On October 16, 2007, defendant filed a motion to suppress “all evidence that resulted from the search of the defendant’s purse.” In the “points and authorities” section of the motion, defendant relied on the “Oregon Constitution, Article I, Section 9 and all relevant caselaw pertaining thereto. United States Constitution, Amendments IV, V and XIV and all relevant caselaw pertaining thereto.” Defendant’s trial attorney filed an affidavit in support of the motion to suppress that included the pertinent facts set forth above, and the following assertion that, “I have read the police reports in this matter and believe that it is questionable whether [the officer] had reasonable suspicion or probable cause to search [defendant] or her purse.”

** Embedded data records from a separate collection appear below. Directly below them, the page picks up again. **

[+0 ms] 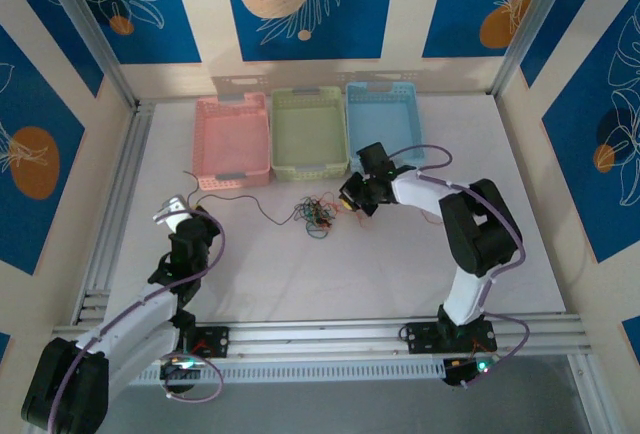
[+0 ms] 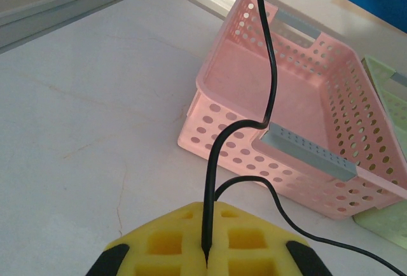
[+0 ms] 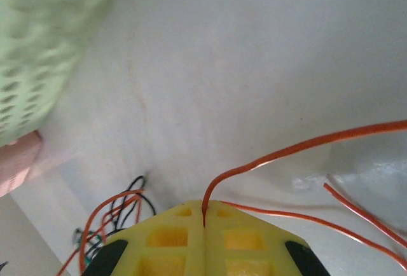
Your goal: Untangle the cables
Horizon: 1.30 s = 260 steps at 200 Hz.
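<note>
**Both grippers clamped on cable ends, clump sits in front of the green basket**

Left gripper [image 2: 206, 260]: we see it fully closed on the black cable [image 2: 270, 79]. The wire leaves the seam between the yellow pads and rises, kinked, to a free end. From overhead, this gripper sits well left of the green basket [image 1: 310, 168] and nearer to us than its near rim. The black cable trails from there across the bench [image 1: 300, 279] towards the cable clump [image 1: 318, 216].

Right gripper [image 3: 203, 222]: also closed tight, pinching the orange-red cable [image 3: 286, 152] at the pad seam. The wire arcs up and away to the right. This gripper hangs just in front of the green basket's near right corner.

Cable clump: it lies on the bench near the green basket's near rim, apart from it. We make out black, orange-red and greenish loops, loosely knotted.

Edges: the pink basket [image 1: 203, 144] is just beside the green basket's left wall, and the blue basket [image 1: 414, 124] is just beside its right wall. All three line the far side of the bench.

Room: bare bench runs from the green basket's near rim towards us as far as the rail [image 1: 300, 332]. It is widest between the two arms. We also see bare bench left of the green basket, past the pink one, up to the side frame.
</note>
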Each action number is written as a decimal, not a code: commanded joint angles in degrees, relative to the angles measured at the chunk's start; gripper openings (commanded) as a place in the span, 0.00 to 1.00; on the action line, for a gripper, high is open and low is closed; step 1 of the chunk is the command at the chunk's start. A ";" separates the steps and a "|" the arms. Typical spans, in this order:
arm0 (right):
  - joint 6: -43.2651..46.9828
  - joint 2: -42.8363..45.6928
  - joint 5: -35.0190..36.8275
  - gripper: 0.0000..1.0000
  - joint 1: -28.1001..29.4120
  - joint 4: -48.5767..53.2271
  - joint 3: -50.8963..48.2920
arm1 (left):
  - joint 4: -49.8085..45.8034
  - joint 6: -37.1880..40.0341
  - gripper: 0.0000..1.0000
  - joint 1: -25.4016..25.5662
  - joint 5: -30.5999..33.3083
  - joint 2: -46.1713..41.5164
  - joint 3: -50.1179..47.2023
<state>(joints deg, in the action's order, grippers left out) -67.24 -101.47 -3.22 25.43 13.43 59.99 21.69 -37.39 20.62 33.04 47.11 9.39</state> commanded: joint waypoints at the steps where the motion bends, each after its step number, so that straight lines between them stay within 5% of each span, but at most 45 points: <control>1: 7.33 5.08 -0.23 0.00 -2.00 2.81 1.43 | 1.16 0.45 0.00 -0.93 -0.34 0.35 1.50; 38: 13.56 18.80 6.32 0.00 -12.12 4.64 -6.20 | 0.46 -0.37 0.00 -1.09 0.30 -1.08 1.03; 90: 12.15 36.40 7.25 0.00 -37.06 7.07 -18.12 | -0.43 -1.71 0.00 -1.81 1.27 -3.41 -0.14; 111: 11.52 40.16 5.52 0.00 -41.24 5.09 -20.88 | -0.53 -2.10 0.00 -2.14 0.99 -3.63 -0.22; 222: 32.61 27.49 -1.75 0.00 -2.95 -0.94 -6.49 | 5.22 2.88 0.00 -2.43 -11.53 -0.75 0.71; 260: 35.71 23.43 5.87 0.00 3.18 4.48 -2.25 | 9.53 4.44 0.00 -2.36 -17.91 0.14 0.35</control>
<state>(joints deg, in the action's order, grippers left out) -35.51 -76.44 -1.32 27.29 14.22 55.00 25.85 -35.11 18.94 21.10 46.72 9.37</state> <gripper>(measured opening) 0.059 0.064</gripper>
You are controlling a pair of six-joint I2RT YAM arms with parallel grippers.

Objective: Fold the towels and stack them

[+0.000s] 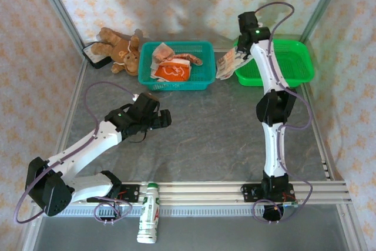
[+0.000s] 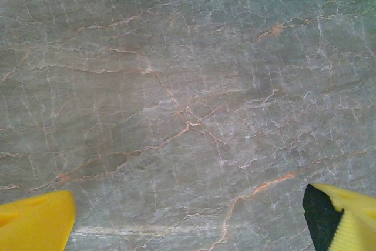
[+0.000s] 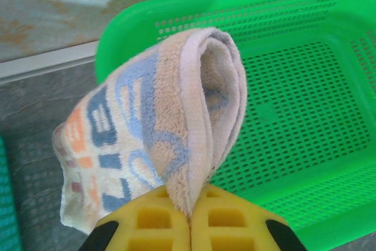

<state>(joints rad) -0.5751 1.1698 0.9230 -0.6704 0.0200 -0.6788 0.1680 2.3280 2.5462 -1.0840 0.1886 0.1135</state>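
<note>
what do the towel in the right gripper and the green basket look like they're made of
The towel looks like terry cloth, probably cotton: matte, fuzzy looped pile with a smoother hem. The green basket looks like moulded plastic: slight sheen, regular grid of slots.

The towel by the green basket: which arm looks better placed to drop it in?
Probably the right arm. The right gripper is shut on the towel at the rim of the green basket, while the left gripper hangs open over bare table, away from it.
</note>
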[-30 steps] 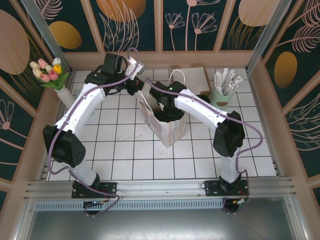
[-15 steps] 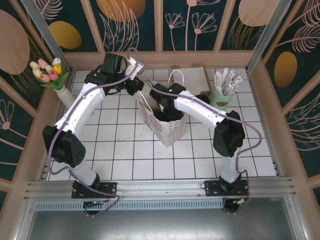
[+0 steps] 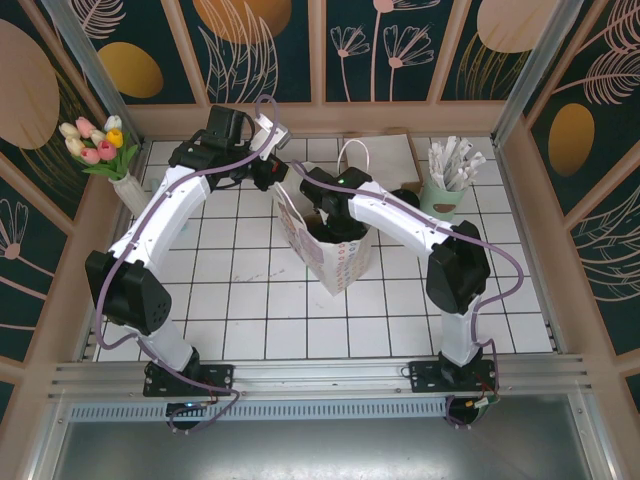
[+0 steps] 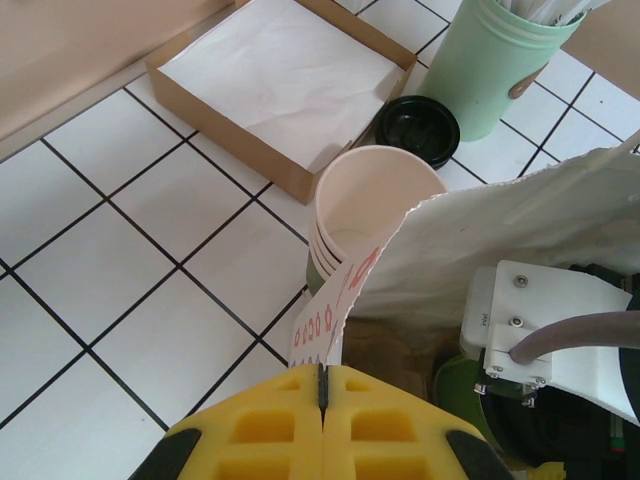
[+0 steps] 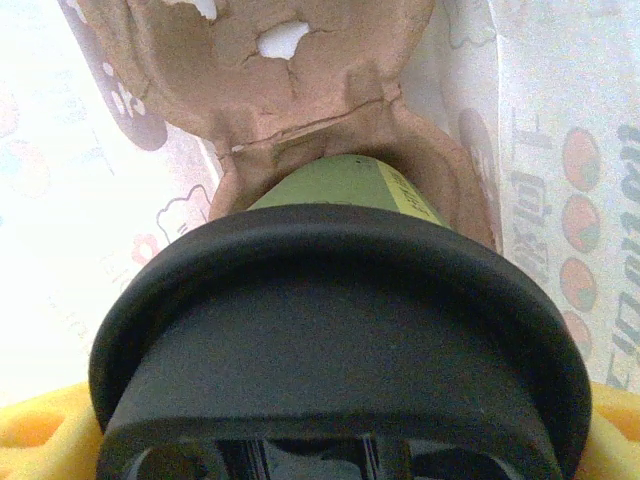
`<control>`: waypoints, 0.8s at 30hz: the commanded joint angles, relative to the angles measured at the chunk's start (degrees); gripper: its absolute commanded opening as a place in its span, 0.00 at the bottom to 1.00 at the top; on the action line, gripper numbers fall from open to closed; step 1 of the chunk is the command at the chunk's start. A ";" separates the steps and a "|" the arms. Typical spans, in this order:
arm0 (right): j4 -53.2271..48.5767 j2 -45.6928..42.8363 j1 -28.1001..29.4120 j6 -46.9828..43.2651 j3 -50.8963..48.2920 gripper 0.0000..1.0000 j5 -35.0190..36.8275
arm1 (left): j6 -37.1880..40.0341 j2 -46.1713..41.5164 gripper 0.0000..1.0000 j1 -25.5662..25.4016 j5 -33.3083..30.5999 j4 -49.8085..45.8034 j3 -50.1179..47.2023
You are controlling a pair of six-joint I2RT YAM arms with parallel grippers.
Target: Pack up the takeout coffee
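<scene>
1. Reading this as the placing step: the right gripper [image 5: 328, 428] is down inside the paper bag [image 3: 335, 262]. Its yellow fingers [image 5: 35, 435] are clamped on either side of the takeout coffee [image 5: 345, 185].
2. Coffee check: the dark green cup wears its black lid [image 5: 340, 320], and the lid end is nearest the wrist camera. The cup's base points down at a brown pulp cup carrier [image 5: 300, 90] on the bag's floor. The base looks to be at or inside one of the wells, but I cannot tell whether it is seated.
3. Over on the other side, the left gripper [image 4: 322, 385] is pinched tight on the bag's paper rim, holding the mouth open for its partner.
4. Bystanders outside the bag:
   - A stack of paper cups [image 4: 375, 215] stands just beside the bag.
   - A spare lid [image 4: 418, 128], a mint cup [image 4: 500, 60] of white sticks and a napkin tray [image 4: 280, 85] sit beyond the stack.
5. Next move, as I judge it: ease the cup straight down until the well takes its base, then release it. After that, lift the arm out vertically without snagging the lid.
6. Watch-out: the bag walls press close on both sides, so any tilt could tip the cup. The left grip should hold that rim until the right arm is clear.
</scene>
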 commanded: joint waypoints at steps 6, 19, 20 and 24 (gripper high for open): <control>-1.03 1.18 -0.82 0.11 -1.11 0.71 1.43 | 1.22 -0.07 0.00 0.19 1.28 -0.99 1.31; -1.53 1.09 -1.18 0.77 -1.14 0.71 0.12 | 1.39 -0.01 0.00 0.15 1.10 -1.40 1.58; -1.70 1.12 -1.22 0.79 -0.90 0.71 0.11 | 1.47 0.03 0.00 0.17 1.27 -1.36 1.58; -3.35 1.16 -1.18 0.83 0.46 0.70 0.50 | 1.53 -0.23 0.00 0.19 0.95 -1.34 1.49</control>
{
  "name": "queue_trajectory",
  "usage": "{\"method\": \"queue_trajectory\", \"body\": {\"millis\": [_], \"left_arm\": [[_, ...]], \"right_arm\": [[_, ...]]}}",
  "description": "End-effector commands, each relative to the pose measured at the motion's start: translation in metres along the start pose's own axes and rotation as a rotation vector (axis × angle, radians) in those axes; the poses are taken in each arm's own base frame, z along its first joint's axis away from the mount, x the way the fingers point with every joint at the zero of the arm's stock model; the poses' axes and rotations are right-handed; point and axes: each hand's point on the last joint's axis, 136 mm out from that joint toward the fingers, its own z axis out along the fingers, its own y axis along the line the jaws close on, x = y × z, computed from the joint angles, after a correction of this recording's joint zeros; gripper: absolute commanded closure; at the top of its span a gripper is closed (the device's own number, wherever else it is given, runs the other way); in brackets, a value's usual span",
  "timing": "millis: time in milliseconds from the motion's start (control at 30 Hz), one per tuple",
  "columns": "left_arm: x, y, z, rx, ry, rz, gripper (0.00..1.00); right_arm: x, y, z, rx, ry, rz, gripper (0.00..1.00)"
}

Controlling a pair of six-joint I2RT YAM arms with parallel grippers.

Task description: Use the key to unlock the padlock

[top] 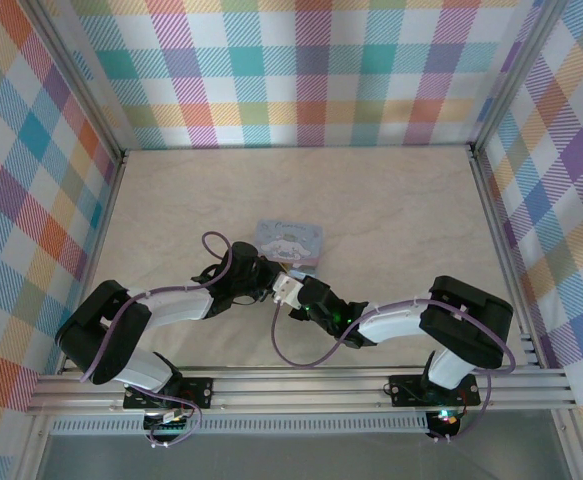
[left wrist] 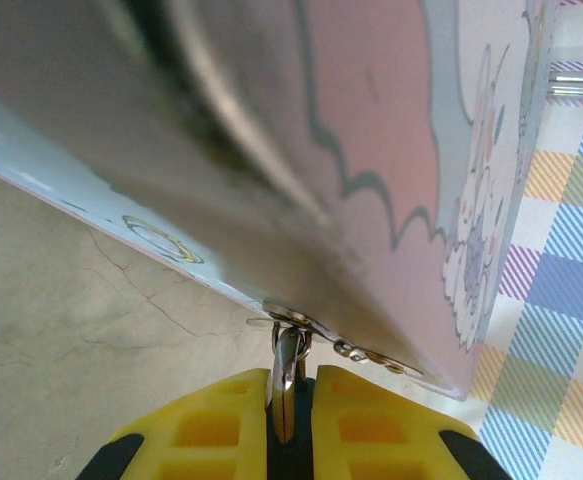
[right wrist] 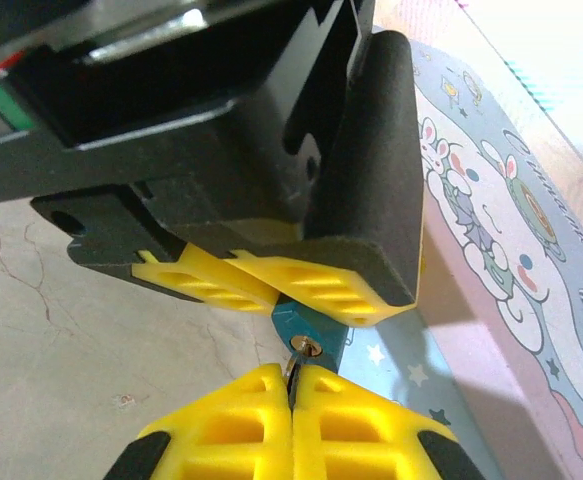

A hearing on the motion to suppress was set for November 14, 2007, the day of trial. On that day, defendant’s counsel filed an eight-page memorandum in support of the *444 motion to suppress that included a discussion of the facts and legal principles on which defendant intended to rely. The prosecutor, anticipating that defendant would file such a memorandum, filed a motion to strike or summarily deny defendant’s motion to suppress. According to the state, the motion to suppress failed to comply with Uniform Trial Court Rule (UTCR) 4.060. That rule provides, in part:

“(1) All motions to suppress evidence:
“(a) must make specific reference to any constitutional provision, statute, rule, case, or other authority upon which it is based; and
“(b) must be accompanied by the moving party’s brief which must be adequate reasonably to apprise the court and the adverse party of the arguments and authorities relied upon.”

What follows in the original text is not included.